Add outline of cwltool archicture. (#297)

tetron · web-flow · commit db05d3388e33 · 2017-03-08T09:50:12.000-05:00
* Add outline of cwltool archicture.
diff --git a/README.rst b/README.rst
@@ -52,15 +52,6 @@ the default cwl-runner use::
 
   cwltool [tool-or-workflow-description] [input-job-settings]
 
-Import as a module
-----------------
-
-Add::
-
-  import cwltool
-
-to your script.
-
 Use with boot2docker
 --------------------
 boot2docker is running docker inside a virtual machine and it only mounts ``Users``
@@ -86,3 +77,129 @@ documents using absolute or relative local filesytem paths. If a relative path
 is referenced and that document isn't found in the current directory then the
 following locations will be searched:
 http://www.commonwl.org/v1.0/CommandLineTool.html#Discovering_CWL_documents_on_a_local_filesystem
+
+Import as a module
+------------------
+
+Add::
+
+  import cwltool
+
+to your script.
+
+The easiest way to use cwltool to run a tool or workflow from Python is to use a Factory::
+
+  import cwltool.factory
+  fac = cwltool.factory.Factory()
+
+  echo = f.make("echo.cwl")
+  result = echo(inp="foo")
+
+  # result["out"] == "foo"
+
+
+Cwltool control flow
+--------------------
+
+#. Use CWL `load_tool()` to load document.
+
+   #. Fetches the document from file or URL
+   #. Applies preprocessing (syntax/identifier expansion and normalization)
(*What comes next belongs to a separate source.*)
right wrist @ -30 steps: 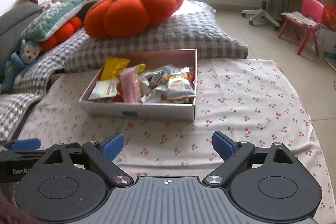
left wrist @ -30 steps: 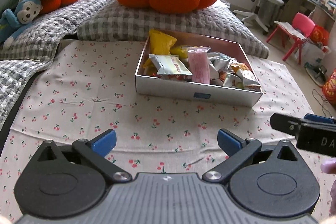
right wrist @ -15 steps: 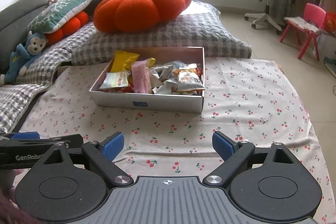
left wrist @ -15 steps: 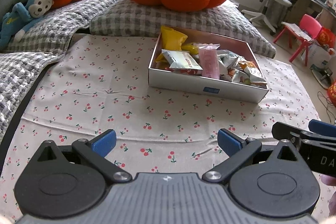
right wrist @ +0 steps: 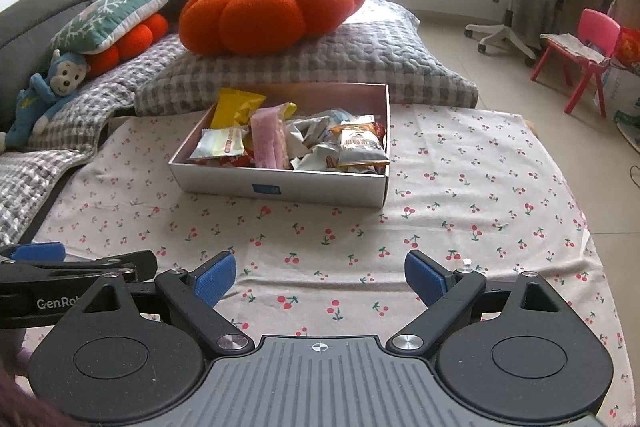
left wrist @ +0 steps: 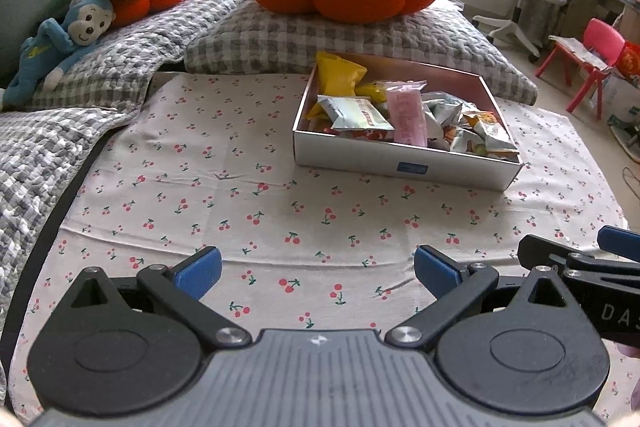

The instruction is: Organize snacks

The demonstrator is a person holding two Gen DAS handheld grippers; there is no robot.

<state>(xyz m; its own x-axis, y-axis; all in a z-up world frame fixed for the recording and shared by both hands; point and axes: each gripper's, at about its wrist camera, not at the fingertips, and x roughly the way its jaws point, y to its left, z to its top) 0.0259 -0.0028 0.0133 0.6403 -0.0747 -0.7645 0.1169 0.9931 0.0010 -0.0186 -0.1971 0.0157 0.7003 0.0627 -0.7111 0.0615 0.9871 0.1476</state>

+   #. Validates the document based on cwlVersion
+   #. If necessary, updates the document to latest spec
+   #. Constructs a Process object using `make_tool()` callback.  This yields a
+      CommandLineTool, Workflow, or ExpressionTool.  For workflows, this
+      recursively constructs each workflow step.
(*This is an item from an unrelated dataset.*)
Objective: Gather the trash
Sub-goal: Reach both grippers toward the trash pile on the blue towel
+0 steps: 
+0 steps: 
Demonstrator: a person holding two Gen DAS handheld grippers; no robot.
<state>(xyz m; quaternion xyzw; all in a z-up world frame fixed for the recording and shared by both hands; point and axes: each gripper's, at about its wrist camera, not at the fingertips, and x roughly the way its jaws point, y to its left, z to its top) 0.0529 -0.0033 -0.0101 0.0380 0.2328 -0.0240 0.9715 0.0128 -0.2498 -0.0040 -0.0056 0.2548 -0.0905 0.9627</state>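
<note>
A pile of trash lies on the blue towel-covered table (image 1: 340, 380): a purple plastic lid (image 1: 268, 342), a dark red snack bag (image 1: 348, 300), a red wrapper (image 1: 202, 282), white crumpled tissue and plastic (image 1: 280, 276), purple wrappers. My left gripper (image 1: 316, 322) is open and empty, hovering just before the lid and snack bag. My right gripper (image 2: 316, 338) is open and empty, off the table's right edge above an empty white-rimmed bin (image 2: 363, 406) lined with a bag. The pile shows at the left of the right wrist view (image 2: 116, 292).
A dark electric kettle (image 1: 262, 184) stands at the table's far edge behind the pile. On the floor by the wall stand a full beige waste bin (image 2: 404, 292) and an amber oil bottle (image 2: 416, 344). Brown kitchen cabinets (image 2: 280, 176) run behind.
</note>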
+   #. To construct custom types for CommandLineTool, Workflow, or
+      ExpressionTool, provide a custom `make_tool()`
+
+#. Iterate on the `job()` method of the Process object to get back runnable jobs.
+
+   #. `job()` is a generator method (uses the Python iterator protocol)
+   #. Each time the `job()` method is invoked in an iteration, it returns one
+      of: a runnable item (an object with a `run()` method), `None` (indicating
+      there is currently no work ready to run) or end of iteration (indicating
+      the process is complete.)
+   #. Invoke the runnable item by calling `run()`.  This runs the tool and gets output.
+   #. Output of a process is reported by an output callback.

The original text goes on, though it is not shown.